My interest in computer generated images and animation goes back to when I was in my 9th grade. Our computer teacher (Miss. Banurekha) wanted me and my dear friend Siddharth Choraria to participate in an inter-school computer graphics competition. I wasn’t any computer rock-star, but she had seen my pencil-sketches on the class notice board and thought that we do something useful. Of course, Siddharth was a brilliant student and we worked well together.

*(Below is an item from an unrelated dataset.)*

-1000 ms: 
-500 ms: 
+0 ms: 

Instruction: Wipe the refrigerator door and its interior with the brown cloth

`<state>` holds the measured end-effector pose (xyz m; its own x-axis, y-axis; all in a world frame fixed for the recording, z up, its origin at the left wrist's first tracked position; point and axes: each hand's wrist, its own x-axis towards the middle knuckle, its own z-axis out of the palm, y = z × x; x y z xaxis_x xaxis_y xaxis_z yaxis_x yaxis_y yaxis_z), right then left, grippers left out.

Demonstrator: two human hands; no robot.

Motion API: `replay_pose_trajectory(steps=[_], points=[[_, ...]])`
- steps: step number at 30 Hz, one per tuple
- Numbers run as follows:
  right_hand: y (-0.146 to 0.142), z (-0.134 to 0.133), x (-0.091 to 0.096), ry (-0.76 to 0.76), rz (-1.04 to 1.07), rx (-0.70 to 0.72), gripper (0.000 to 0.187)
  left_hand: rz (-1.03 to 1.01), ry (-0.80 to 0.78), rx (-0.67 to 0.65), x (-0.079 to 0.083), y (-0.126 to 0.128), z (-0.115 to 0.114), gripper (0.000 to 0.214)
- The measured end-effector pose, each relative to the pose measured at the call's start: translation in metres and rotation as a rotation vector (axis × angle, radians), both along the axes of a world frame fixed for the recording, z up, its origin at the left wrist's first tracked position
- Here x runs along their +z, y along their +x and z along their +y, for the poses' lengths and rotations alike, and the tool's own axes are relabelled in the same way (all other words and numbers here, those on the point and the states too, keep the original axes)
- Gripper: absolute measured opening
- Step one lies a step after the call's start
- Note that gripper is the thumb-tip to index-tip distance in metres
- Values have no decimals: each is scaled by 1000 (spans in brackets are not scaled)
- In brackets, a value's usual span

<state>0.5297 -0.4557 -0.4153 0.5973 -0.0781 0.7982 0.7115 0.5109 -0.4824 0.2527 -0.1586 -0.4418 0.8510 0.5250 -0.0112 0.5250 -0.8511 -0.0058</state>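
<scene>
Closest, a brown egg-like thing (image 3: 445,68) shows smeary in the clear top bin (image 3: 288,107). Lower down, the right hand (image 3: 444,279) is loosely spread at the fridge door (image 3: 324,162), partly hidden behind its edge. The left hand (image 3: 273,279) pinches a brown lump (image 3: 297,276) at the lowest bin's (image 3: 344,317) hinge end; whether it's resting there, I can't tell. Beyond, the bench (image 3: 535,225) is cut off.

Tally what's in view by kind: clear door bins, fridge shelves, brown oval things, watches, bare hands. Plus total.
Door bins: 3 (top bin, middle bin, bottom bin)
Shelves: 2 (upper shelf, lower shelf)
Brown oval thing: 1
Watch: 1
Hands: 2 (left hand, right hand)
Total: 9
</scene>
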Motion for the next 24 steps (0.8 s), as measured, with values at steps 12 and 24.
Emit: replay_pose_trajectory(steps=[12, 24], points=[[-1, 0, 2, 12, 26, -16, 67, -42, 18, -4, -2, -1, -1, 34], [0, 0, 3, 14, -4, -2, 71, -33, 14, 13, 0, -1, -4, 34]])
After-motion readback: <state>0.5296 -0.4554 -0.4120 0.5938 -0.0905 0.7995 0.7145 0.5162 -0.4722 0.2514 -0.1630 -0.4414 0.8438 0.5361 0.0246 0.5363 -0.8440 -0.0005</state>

We spent several days and nights on the project. We had decided to portray a short story about the inevitable effects of war on human society. After I drew each scene on a graph paper, we manually transferred the co-ordinates (of the best-fit lines approximating the curves in the image) to the computer and drew on it using GW BASIC. There was no concept of key-framing, so we redrew each frame repeatedly, changing only the portions required for creating the animation. We also had no idea that we could use matrices multiplications to transform objects in CG.
Since then I have been very interested in computer graphics. However, I never really took the deep plunge to explore the CG world. So, when the opportunity to learn modern computer graphics from one of the world’s best known professors of CG, Prof. Ravi Ramamoorthi, came in the form of a MOOC course (Foundations of Computer Graphics BerkeleyX), I just couldn’t resist. My main motivation for the course was not only to make pretty (CG) pictures, but also to learn 3D geometry used in CG, ray-tracing and OpenGL so that I could use them in other areas such as computational imaging, scientific computation and visualization. I also wanted to know how people create photo-realistic effects.
The course required a lot of work, and it took way more time and effort than I had thought it would take. The 6-week course gave a very nice overview of the CG field. At the same time the assignments were based on some fundamental concepts. In the end, I admit that I have learned quite a lot of interesting things that I can now put to good use in other areas.
The first two assignments, based on OpenGL rendering, were relatively easy. We were given the basic code, and had to really program only the essential parts/concepts that the assignments were addressing. For the last assignment, we had to build our own recursive ray-tracing program. With all the discussion at the course forum, the lecture videos, and some resources on the internet, I was able to code my own basic ray-tracer using C++. Here is an image generated using the ray-tracer. It is very basic and has hard-edge shadows. It also doesn’t have any texture mapping code at this point. Also, the camera doesn’t have any depth-of-field yet, but it is not that hard to add.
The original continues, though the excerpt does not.